* **TASK DETAILS**:
State how many lines in these records contain the word "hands", and nothing else.

* **EXERCISE DATA**:
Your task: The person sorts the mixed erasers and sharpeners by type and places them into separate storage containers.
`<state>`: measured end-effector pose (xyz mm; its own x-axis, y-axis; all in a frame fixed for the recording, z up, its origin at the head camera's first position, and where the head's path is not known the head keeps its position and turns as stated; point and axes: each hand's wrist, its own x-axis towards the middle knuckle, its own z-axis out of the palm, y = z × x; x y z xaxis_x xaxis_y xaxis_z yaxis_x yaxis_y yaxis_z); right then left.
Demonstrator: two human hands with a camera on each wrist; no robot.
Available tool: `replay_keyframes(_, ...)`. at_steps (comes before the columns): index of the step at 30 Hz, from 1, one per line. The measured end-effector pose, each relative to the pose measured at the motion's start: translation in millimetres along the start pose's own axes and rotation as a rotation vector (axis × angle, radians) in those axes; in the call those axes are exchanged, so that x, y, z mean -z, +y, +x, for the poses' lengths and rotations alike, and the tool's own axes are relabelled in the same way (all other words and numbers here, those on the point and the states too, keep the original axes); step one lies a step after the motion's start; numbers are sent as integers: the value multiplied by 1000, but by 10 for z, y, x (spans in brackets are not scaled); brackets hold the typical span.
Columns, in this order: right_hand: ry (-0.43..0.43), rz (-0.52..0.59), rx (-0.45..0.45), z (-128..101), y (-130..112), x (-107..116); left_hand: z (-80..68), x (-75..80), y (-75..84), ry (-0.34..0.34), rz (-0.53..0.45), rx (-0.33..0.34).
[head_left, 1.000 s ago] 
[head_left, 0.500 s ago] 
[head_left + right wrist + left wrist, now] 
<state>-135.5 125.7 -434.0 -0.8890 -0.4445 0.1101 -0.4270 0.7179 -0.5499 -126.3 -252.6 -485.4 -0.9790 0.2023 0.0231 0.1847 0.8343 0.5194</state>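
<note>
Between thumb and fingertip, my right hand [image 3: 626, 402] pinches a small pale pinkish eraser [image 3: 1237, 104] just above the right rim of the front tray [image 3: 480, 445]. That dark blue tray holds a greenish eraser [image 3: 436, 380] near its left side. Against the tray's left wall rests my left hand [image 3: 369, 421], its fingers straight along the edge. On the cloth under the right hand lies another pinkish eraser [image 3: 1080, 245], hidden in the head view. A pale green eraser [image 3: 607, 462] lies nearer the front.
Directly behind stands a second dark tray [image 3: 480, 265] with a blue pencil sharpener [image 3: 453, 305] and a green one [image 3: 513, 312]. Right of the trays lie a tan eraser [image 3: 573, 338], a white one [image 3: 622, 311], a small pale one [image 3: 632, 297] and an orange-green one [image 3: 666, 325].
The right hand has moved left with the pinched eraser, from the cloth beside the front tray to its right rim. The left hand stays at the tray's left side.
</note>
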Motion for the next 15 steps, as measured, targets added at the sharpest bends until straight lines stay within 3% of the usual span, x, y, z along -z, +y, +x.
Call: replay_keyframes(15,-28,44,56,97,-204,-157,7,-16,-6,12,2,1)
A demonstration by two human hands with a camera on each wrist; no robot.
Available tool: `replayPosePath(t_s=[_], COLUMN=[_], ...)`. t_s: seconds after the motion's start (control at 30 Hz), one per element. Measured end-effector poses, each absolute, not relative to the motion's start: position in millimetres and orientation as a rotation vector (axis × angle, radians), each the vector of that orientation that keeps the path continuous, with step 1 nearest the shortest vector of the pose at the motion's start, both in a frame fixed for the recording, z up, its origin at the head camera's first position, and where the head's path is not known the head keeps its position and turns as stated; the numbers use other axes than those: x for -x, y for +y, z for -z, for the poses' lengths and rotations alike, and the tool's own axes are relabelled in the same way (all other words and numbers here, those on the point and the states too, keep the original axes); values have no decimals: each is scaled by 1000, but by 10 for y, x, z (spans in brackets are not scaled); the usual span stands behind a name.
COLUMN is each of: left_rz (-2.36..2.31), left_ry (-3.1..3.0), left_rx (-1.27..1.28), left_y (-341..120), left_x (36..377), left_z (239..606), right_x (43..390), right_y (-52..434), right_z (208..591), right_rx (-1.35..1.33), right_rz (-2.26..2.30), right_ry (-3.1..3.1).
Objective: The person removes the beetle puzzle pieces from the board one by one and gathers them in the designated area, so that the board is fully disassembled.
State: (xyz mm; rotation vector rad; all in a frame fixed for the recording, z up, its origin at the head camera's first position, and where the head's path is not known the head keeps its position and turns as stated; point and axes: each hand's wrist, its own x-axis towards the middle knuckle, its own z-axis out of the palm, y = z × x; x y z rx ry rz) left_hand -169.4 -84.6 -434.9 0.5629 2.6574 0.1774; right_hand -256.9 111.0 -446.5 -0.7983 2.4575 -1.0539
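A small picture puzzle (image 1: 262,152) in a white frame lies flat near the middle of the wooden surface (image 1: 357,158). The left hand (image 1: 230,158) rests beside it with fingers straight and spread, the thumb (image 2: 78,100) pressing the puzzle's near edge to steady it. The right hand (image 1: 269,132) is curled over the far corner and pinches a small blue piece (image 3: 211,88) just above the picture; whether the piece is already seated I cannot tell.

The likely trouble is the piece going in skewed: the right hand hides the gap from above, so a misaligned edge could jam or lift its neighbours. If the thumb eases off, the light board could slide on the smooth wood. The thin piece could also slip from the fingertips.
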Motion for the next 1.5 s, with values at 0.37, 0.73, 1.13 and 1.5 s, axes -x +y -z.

* **SOLUTION FOR THIS EXERCISE**:
2